ITEM 2 -- MANAGEMENT'S DISCUSSION AND ANALYSIS OF
FINANCIAL CONDITION AND RESULTS OF OPERATIONS

RESULTS OF OPERATIONS

      GENERAL

      Results of operations for the three and six month periods ended June 30,
2001 are not indicative of the results expected for the full year. In
particular, the Company's theme park operations contribute a significant
majority of their annual revenue during the period from Memorial Day to Labor
Day each year.

      Results of operations for the three and six months ended June 30, 2001
include the results of Enchanted Village for the entire periods, of the former
Sea World of Ohio only subsequent to its acquisition date, February 9, 2001, and
of La Ronde only subsequent to its acquisition date, May 2, 2001. Results for
the three and six months ended June 30, 2000 do not include the results of the
acquired parks.

      THREE MONTHS ENDED JUNE 30, 2001 VS. THREE MONTHS ENDED JUNE 30, 2000

      Revenue in the second quarter of 2001 totaled $356.5 million compared to
$341.1 million for the second quarter of 2000, representing a 4.5% increase,
primarily as a result of the inclusion of the three parks acquired after the
2000 season as well as an increase in per capita spending. One of the acquired
parks, the former Sea World of Ohio, now operates together with the pre-existing
adjacent Six Flags facility as a single gate. Excluding the results of the
acquired parks in Montreal and Seattle and excluding the increase in revenues at
the combined Ohio facility, revenues in the second quarter of 2001 increased
approximately 0.7% over the prior-year period.

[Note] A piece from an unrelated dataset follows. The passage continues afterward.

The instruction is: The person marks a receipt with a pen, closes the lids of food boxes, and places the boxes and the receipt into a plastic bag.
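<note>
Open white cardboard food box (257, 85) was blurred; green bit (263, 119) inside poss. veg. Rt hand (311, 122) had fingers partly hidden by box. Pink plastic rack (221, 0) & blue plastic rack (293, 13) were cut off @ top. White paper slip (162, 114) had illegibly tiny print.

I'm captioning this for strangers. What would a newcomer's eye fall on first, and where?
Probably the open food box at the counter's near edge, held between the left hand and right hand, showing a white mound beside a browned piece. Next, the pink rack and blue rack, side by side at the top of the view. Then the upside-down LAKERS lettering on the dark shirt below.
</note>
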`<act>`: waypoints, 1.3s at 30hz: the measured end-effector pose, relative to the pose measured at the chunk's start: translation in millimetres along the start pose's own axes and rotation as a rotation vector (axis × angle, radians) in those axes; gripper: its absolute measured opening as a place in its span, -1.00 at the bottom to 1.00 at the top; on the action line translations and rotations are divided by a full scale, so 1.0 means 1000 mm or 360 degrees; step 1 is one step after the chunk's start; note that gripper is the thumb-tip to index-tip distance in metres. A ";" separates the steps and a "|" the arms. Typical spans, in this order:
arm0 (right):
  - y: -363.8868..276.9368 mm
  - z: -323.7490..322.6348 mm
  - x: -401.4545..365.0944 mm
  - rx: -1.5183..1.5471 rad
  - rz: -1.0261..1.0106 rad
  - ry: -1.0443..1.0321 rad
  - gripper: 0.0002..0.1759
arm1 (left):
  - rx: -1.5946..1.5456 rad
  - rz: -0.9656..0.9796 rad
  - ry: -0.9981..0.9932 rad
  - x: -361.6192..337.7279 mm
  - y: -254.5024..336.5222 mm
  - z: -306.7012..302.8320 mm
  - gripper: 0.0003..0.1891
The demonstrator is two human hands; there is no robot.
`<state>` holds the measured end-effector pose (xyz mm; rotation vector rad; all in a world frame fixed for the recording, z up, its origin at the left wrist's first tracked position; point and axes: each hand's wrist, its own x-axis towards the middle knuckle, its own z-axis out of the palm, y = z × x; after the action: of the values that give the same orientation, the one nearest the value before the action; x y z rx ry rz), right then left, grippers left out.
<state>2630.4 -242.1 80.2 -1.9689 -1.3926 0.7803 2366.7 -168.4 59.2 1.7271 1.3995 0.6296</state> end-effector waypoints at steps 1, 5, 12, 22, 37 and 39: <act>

      Operating expenses for the second quarter of 2001 increased $12.6 million
compared to expenses for the second quarter of 2000. Excluding the acquired
parks in Montreal and Seattle and excluding the increase in expenses at the
combined Ohio facility, operating expenses in the 2001 period decreased $0.3
million (or 0.3%) as compared to the prior-year period.

      Selling, general and administrative expenses for the second quarter of
2001 increased $14.0 million compared to comparable expenses for the second
quarter of 2000. Excluding the acquired parks in Montreal and Seattle and
excluding the increase in expenses at the combined Ohio facility, selling,
general and administrative expenses increased $8.7 million (or 14.1%) as
compared to the prior-year period. This increase was primarily due to increases
in advertising and insurance expenses and increased real estate taxes. Noncash
compensation expense was $0.7 million less than the prior-year period,
reflecting the decreased amortization associated with prior year restricted
stock awards and conditional option grants.

      Costs of products sold in the 2001 period decreased $0.8 million compared
to costs for the second quarter of 2000. As a percentage of theme park food,
merchandise and other revenue, costs of products sold in the 2001 period were
19.6%, compared to 21.2% in the prior-year period, reflecting in part the
Company's increased use of games and other concession arrangements.

      Depreciation and amortization expense for the second quarter of 2001
increased $5.1 million compared to the second quarter of 2000. The increase
compared to the 2000 level was attributable to additional expense associated
with the acquired parks, including the former Sea World of Ohio and, to a lesser
extent, the Company's on-going capital program. Interest expense, net decreased
$2.4 million compared to the second quarter of 2000. The decrease compared to
interest expense, net for the 2000 quarter resulted from lower average interest
rates and, to a lesser extent, lower average debt balances.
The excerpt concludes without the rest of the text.